Ryan J. Black is a partner and Co-Chair, Information Technology, and Chief Technology Partner at McMillan LLP, practicing in its Vancouver office. His work includes mergers and acquisitions, technology outsourcing, service provisioning, venture capital funding, high-technology employment, licensing and commercial contracting. Ryan works with companies across Canada and internationally who are systems integrators, consultants, developers, retailers, publishers and service providers, particularly in the software, information technology and video game industries.
As a former software and Internet developer, Ryan has a unique insight to emerging technology matters important to today's businesses, such as cybersecurity, blockchain technologies, open source software, cloud computing, and social media. Ryan is a frequent speaker on a wide variety of legal matters including Canada's Anti-Spam Law, video game law, technology law and intellectual property issues, and is also the co-organizer of the Video Game Bar Association Summit North conferences, which held its inaugural conference in October 2017. He was named as one of Canada’s leading lawyers in Lexpert’s annual Rising Stars 2017 edition, and was ranked for his work in Technology transactions in the Canadian Legal Lexpert Directory 2018.
What motivated you to pursue a career in law?
Truthfully, I fortuitously fell into my career in law, and it’s one of the most lucky things that has happened to me. After my business degree, which itself was a bit cobbled together through some bohemian undergraduate work, I realized that my favourite classes were in business law. Law school seemed like the best alternative to getting out there and getting a “real job”. I still didn’t think very much about practicing at a law firm through graduation, so after a clerkship I decided that if everyone else was articling at firms to get called, then I should too. (I’ve since improved my long term planning skills.)
Once I started articling at McMillan (then Lang Michener), I absolutely fell in love with the idea of the practice of law. The main things that appealed to me were getting to know clients’ issues, having to balance the rigours of legal research/writing with the practicalities of business needs, and working with some of the smartest people and best mentors I’d ever worked with: not only at my firm, but even the lawyers I dealt with on the other side of files! By the time I was called to the bar, I knew that the practice of law was for me, and I haven’t regretted it since. Those same appealing factors apply. And now I get to help others along their path through student recruitment, being a principal and mentor to articling students and associates, speaking and writing for various continuing legal education projects, and of course speaking to law students at the Business Law Clinic and elsewhere.
How has your prior experience as a software and internet developer influenced your current practice?
First, I like to think that it’s a happy coincidence, and not a job prerequisite, that I have a technical background and work primarily with software and technology clients: it’s less about my software and internet development expertise (which I assure you is VERY stale-dated by now; I was coding when Y2K was a big deal!), and more about my understanding of how technical entrepreneurs and “logic first” industries think.
My programming and development experience introduced into my work process a solid, logical, and structured way of thinking. While it may sound nerdy, drafting a contract is a lot like coding some software: you’re trying to take inputs or ideas and generate a result, and you need to work through logical steps to get there.
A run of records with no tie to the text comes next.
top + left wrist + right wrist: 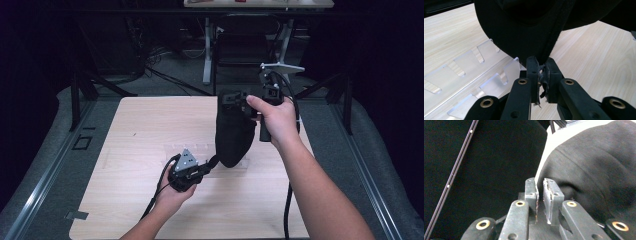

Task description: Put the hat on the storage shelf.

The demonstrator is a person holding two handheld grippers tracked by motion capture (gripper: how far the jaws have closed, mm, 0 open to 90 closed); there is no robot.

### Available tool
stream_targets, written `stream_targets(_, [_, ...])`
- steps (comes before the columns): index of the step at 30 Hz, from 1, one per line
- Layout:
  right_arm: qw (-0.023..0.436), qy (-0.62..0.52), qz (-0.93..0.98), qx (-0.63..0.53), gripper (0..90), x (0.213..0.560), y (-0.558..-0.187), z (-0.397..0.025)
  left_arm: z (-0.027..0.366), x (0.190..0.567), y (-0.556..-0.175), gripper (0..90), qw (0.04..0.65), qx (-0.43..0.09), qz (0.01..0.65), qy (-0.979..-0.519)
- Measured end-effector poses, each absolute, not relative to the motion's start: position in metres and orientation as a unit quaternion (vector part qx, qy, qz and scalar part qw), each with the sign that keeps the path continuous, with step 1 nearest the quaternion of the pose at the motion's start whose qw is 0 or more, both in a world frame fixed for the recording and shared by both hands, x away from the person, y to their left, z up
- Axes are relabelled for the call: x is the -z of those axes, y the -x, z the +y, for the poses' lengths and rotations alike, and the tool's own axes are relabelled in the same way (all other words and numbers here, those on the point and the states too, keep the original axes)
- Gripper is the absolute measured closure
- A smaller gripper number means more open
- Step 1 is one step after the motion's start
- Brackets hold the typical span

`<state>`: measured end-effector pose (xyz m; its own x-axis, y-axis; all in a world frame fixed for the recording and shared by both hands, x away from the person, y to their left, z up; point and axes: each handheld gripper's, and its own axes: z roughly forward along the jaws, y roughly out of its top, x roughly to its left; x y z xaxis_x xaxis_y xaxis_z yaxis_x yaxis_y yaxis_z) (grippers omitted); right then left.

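Left gripper view: tongs (541, 72) apparently clamping black cap (524, 32).

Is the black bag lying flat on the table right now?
No. The black bag hangs above the table, pinched at its bottom edge by the left tongs.

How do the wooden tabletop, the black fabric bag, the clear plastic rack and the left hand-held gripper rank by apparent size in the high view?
1. Wooden tabletop, by far the largest.
2. Black fabric bag.
3. Clear plastic rack and left hand-held gripper: unsure. The rack is transparent and partly hidden, so its outline is faint.
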<state>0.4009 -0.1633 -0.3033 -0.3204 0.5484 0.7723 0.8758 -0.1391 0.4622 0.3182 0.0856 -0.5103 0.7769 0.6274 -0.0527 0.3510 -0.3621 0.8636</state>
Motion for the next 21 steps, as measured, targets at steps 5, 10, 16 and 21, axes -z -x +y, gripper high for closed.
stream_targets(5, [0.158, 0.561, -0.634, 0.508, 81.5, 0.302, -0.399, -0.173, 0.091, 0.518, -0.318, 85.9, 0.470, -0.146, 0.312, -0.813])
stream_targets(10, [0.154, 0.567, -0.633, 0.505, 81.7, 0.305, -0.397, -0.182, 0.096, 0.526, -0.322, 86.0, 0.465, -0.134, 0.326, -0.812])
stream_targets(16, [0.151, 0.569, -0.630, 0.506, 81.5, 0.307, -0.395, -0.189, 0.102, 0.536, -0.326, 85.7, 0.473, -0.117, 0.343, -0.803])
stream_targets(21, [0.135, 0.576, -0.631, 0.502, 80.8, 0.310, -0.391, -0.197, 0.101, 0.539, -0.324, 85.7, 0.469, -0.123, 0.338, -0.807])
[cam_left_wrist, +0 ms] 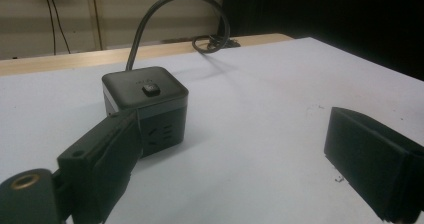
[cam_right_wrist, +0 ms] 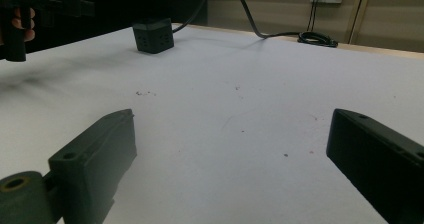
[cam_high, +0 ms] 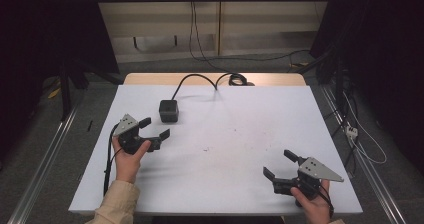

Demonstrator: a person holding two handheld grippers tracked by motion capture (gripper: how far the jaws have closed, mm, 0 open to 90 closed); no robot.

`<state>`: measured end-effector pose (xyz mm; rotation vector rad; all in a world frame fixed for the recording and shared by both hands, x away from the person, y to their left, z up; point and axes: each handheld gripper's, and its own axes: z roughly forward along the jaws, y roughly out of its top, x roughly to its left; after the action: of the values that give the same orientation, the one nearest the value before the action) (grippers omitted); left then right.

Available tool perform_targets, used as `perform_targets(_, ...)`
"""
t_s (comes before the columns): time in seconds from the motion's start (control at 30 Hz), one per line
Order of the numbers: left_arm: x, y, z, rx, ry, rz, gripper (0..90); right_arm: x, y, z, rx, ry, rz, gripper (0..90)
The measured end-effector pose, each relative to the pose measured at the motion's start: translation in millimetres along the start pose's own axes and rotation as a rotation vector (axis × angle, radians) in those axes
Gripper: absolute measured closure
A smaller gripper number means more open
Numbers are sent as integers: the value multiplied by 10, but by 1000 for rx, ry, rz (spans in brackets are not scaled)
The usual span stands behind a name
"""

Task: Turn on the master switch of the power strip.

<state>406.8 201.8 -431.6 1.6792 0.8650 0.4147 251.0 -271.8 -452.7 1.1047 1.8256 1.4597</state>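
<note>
A black cube socket (cam_high: pixel 168 110) with a thick black cable (cam_high: pixel 200 79) stands on the white table (cam_high: pixel 240 124) at the back left. My left gripper (cam_high: pixel 154 128) is open just left of and in front of the cube. In the left gripper view the cube (cam_left_wrist: pixel 145 104) sits right behind the left jaw, with a small button on its top. My right gripper (cam_high: pixel 281 165) is open near the front right edge, with nothing between its jaws. The right gripper view shows the cube (cam_right_wrist: pixel 153 35) far off, and the other hand with its gripper (cam_right_wrist: pixel 30 9) at the top left.
The cable coils (cam_high: pixel 237 79) at the table's far edge. More cords (cam_high: pixel 360 134) and a plug lie on the floor to the right. A metal rail (cam_high: pixel 45 159) runs along the floor on the left. Small dark specks (cam_high: pixel 205 149) mark the table's middle.
</note>
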Motion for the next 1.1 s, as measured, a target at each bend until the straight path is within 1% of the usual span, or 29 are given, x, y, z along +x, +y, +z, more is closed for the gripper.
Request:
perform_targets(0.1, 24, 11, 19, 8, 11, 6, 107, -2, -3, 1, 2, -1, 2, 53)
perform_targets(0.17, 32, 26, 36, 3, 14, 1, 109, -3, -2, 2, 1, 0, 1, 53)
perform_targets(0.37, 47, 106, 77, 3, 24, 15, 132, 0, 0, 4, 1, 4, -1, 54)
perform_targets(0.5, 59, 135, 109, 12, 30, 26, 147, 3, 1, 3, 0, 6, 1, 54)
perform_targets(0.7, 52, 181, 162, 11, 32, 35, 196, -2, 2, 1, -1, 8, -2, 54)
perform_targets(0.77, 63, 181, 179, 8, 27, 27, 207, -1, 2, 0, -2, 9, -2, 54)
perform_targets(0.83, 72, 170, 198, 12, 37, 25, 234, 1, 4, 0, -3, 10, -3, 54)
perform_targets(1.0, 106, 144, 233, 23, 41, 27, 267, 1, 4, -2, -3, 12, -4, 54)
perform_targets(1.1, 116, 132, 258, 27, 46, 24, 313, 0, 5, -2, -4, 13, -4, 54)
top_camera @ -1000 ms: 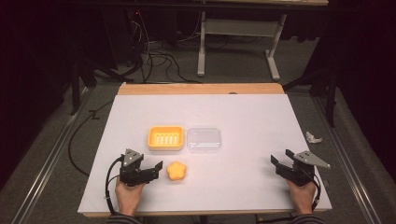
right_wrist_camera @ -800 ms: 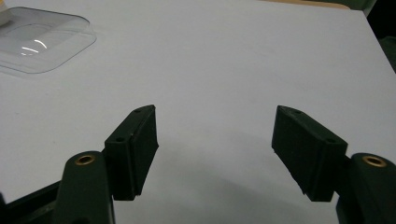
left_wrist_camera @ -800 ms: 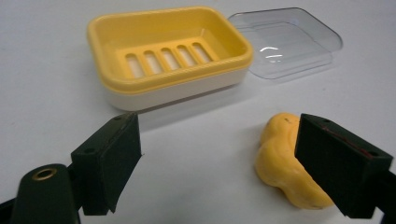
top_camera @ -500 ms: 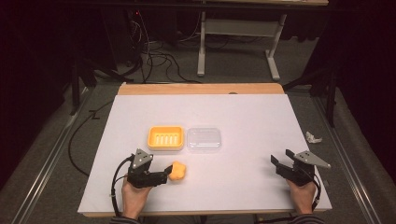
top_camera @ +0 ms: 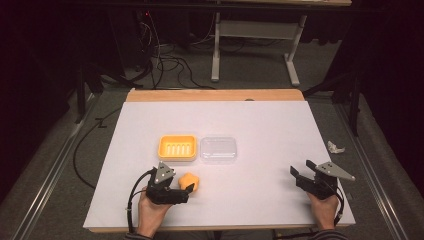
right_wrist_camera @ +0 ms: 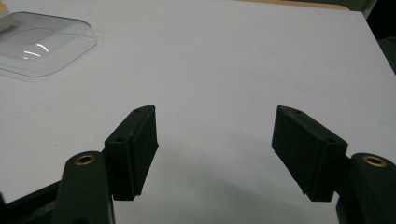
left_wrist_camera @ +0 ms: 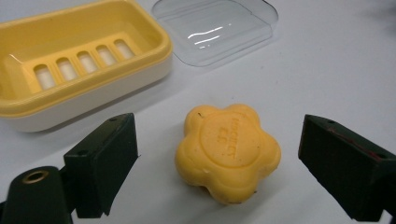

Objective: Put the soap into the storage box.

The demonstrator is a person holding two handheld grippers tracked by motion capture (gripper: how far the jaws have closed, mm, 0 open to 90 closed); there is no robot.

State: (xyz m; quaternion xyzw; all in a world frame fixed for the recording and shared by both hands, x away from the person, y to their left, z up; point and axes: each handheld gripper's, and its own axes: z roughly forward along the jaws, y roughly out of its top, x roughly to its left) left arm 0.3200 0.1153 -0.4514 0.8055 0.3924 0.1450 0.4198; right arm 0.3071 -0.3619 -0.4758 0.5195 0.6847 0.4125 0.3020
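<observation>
White table: yellow soap dish seemingly empty, soap outside.

High view is looking forward and down from above the person's side, taking in the whole white table. Left gripper view is sitting close and low, facing the yellow flower-shaped soap bar. Right gripper view is looking low across bare table. All three are sharing the clear plastic lid.
</observation>
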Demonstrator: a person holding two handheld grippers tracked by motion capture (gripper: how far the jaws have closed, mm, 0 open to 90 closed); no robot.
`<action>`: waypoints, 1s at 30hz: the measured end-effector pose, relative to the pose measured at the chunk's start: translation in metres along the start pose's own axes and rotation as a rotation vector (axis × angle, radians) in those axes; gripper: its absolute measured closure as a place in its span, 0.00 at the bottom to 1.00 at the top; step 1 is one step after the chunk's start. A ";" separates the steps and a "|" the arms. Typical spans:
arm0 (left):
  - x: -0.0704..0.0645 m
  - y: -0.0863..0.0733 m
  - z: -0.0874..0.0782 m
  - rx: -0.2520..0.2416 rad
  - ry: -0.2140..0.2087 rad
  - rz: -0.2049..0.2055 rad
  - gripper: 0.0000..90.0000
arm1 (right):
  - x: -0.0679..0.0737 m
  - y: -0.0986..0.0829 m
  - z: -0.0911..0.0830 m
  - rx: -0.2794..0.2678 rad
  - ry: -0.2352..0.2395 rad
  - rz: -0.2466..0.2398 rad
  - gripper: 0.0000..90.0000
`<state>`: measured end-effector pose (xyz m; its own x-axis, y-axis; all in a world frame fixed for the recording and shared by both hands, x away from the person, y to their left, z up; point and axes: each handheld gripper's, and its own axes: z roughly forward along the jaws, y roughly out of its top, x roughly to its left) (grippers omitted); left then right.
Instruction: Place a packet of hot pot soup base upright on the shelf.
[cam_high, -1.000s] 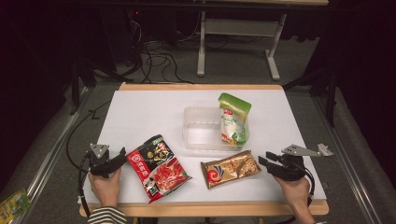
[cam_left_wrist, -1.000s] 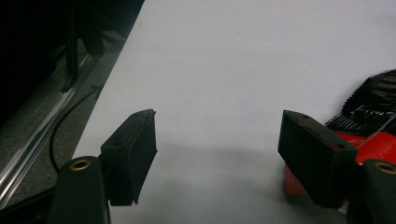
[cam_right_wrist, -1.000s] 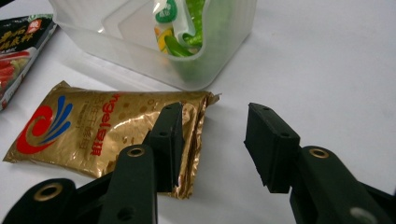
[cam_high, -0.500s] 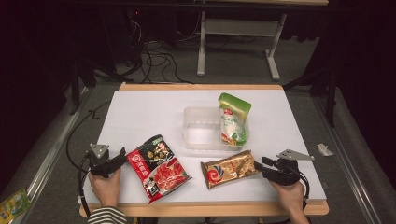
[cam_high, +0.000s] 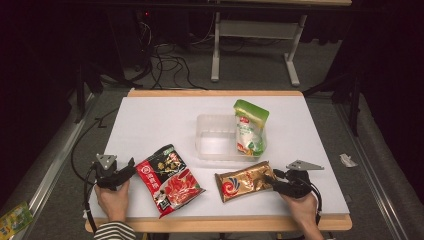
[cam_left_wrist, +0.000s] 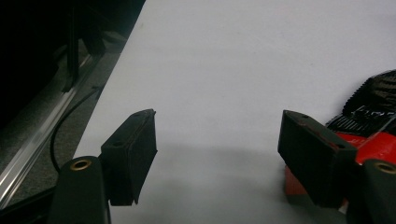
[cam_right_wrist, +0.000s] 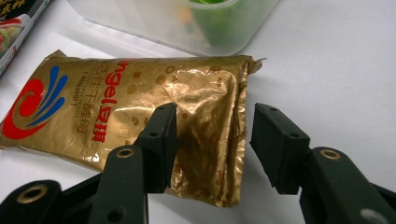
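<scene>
- Gold foil packet (cam_high: 243, 180) lies flat near the desk's (cam_high: 150, 120) front edge, right of centre.
- Right gripper (cam_right_wrist: 212, 135) has its jaws parted, straddling the packet's right end, one jaw over the foil.
- Left gripper (cam_left_wrist: 217, 149) gapes wide at the front left corner, just beside the red and black packet (cam_high: 167, 180).

"ngel" on gold packet (cam_right_wrist: 126, 112)

On the table lie three snack packets: one red-black packet (cam_high: 168, 180), one gold packet (cam_high: 245, 181), one green pouch (cam_high: 250, 127); plus one clear tub (cam_high: 215, 140).
</scene>
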<state>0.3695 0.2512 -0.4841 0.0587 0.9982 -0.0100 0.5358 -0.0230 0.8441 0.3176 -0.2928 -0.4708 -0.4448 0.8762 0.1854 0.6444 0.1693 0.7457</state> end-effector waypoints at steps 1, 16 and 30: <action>0.000 0.000 0.000 0.000 0.001 -0.001 0.32 | 0.001 0.001 0.002 0.009 0.001 0.003 0.58; 0.000 0.000 0.000 -0.001 0.003 0.001 0.32 | 0.002 -0.005 0.006 0.070 0.070 -0.039 0.90; 0.000 0.000 0.000 -0.002 0.001 -0.003 0.32 | 0.001 -0.004 0.001 0.059 0.081 -0.041 1.00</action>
<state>0.3698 0.2509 -0.4843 0.0558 0.9984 -0.0123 0.5339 -0.0194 0.8453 0.3155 -0.2921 -0.4743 -0.5191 0.8289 0.2084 0.6592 0.2331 0.7149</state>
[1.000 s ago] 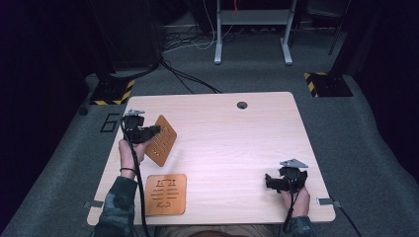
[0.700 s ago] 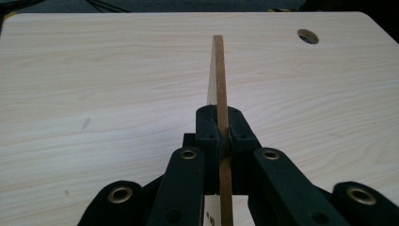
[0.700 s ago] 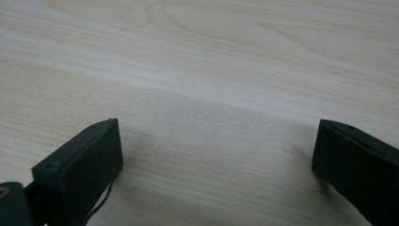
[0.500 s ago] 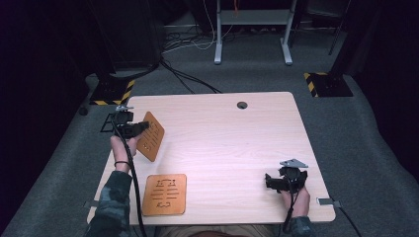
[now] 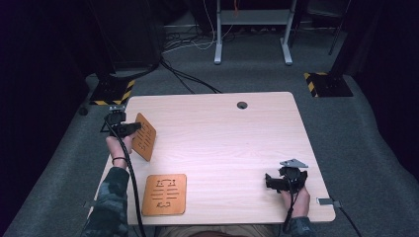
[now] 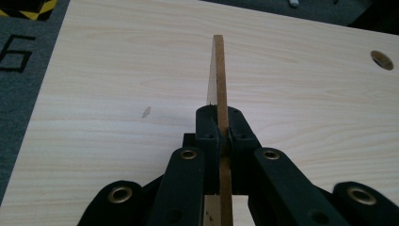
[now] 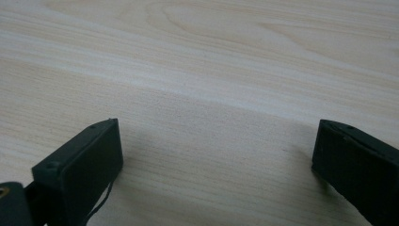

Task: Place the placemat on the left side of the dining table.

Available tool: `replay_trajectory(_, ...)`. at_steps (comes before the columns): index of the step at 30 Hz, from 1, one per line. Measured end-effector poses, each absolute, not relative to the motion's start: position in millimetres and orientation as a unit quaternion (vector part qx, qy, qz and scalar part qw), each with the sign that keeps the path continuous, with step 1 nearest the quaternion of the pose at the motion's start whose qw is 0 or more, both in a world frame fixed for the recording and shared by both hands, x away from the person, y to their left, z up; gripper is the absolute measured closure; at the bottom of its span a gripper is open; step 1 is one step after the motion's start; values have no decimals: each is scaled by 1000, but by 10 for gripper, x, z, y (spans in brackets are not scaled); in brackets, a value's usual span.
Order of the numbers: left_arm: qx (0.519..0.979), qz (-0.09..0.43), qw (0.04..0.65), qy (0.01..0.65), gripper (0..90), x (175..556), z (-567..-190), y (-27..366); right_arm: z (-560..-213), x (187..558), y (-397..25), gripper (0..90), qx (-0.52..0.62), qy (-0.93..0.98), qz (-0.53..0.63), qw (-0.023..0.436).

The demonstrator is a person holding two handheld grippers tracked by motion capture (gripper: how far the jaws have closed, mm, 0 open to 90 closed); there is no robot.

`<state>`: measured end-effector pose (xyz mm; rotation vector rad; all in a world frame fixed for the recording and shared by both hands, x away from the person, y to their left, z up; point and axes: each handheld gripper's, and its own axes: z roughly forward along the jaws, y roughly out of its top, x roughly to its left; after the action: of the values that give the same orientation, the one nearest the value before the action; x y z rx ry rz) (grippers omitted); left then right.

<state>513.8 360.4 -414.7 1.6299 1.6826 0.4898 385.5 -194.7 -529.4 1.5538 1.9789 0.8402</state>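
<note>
While the work in hand is the carrying of a thin wooden plaque, entries run from largest to smallest.

Tabletop (image 5: 222, 143): pale wood grain, with a round cable hole (image 5: 241, 105) near the far edge. Its broad middle is bare, so nothing stands in the way of a set-down there.

Flat plaque (image 5: 164, 194): orange-brown, cut with slots, lying face up near the front left edge, well apart from the lifted one. Judged the one thing to steer clear of, or to match, when placing.

Lifted plaque (image 5: 144, 137): same kind, held tilted on edge over the left side of the tabletop; seen edge-on in the left gripper view (image 6: 218, 75).

Left gripper (image 5: 129, 129): jaws clenched on the lower edge of the lifted plaque, pressing on both of its faces.

Right gripper (image 5: 272, 181): resting near the front right corner, jaws spread wide with bare tabletop between them, grasping nothing.

Step, as judged: transport mid-air, grip secure. Next move calls for turning the lifted plaque flat, lowering it onto bare tabletop, then releasing; the narrow edge grip could let it swing.
</note>
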Motion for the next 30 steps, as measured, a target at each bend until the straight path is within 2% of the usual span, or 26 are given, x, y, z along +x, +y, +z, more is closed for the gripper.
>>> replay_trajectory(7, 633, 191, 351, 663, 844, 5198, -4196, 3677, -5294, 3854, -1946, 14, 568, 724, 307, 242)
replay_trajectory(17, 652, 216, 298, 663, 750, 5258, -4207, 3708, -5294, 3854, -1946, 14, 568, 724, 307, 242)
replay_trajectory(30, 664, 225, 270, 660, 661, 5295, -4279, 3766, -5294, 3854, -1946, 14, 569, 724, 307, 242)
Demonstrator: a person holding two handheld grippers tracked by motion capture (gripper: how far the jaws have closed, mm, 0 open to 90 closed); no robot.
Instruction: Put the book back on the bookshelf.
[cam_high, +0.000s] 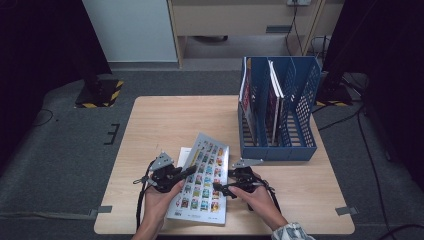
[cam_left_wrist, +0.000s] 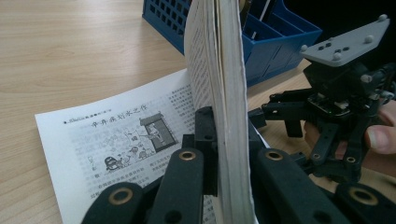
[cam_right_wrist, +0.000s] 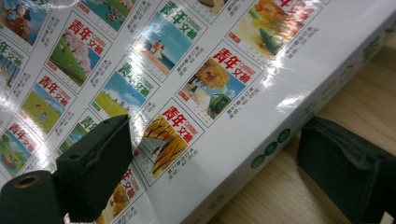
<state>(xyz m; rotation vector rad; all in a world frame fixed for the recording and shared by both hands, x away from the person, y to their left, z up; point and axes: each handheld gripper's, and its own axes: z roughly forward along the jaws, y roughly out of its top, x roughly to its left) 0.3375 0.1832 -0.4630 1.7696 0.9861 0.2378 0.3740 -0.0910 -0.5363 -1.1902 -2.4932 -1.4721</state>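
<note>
File rack: my blue rack, upper right of the high view, holds upright magazines.
Magazine: lower centre on the counter, magazine partly lifted.
Writing: cover tiles repeat red-and-green Chinese titles.
Left gripper: fingers clamp the raised pages.
Right gripper: fingers spread, straddling the spine edge.

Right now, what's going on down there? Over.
Left gripper shut on magazine pages, lifting them. Right gripper open, jaws straddling its spine edge. Blue file rack stands apart.
</note>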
When you go through those logical steps, the variables or conditions might change and so you need to trap for errors or contemplate those and provide fall-backs. It would be simplistic to think of contracts as “If … then … else…” (a little programming reference for the few who will get it), but having that thought process when you’re faced with complicated issues can do two things: one, it can help you break down a problem into bite sized pieces and a logical flow that makes it workable; and two, it can help you look for efficiencies and errors that might not otherwise be found.
What do you enjoy most about being a guest lecturer at the Business Law Clinic?
For years, I’ve spoken to the Clinic about intellectual property, technology, and acting for startup companies. I enjoy having the opportunity to help mentor law students on the process of leveraging their incredible intelligence and legal knowledge into actual workable, practical legal advice. This is the most daunting task for any articling student or junior lawyer: a client walks in and asks “what do I do?” without providing a law school exam’s worth of fact pattern on a specific area of law. Catherine Chow, who teaches the Clinic, is fantastic at teaching them to think practically, so I just follow her lead. It’s been very rewarding to have an opportunity to download some of the tips and tricks I’ve learned over the years, and also to try to distill something nuanced and academic (intellectual property concepts) into something workable, given the ubiquitous influence of IP and technology in today’s economy. If anything, I hope that my conversations show that, in practice, complex ideas can be conveyed into manageable, practical advice in a very short meeting!
Why did you decide to join the Centre for Business Law Dean’s Advisory Committee?
Vancouver is my home and UBC is an integral part of it. UBC’s innovation with the Business Law Clinic and the work of the Centre for Business Law has not only improved the law school, it’s recognized the value of business and entrepreneurship in legal and other communities. Through legal education, scholarship and giving back to the community, the Centre’s work is definitely something I want to help foster.
What piece of advice do you wish you had received before entering the legal profession?
It’s OK if you don’t know the answer… you’ll figure it out.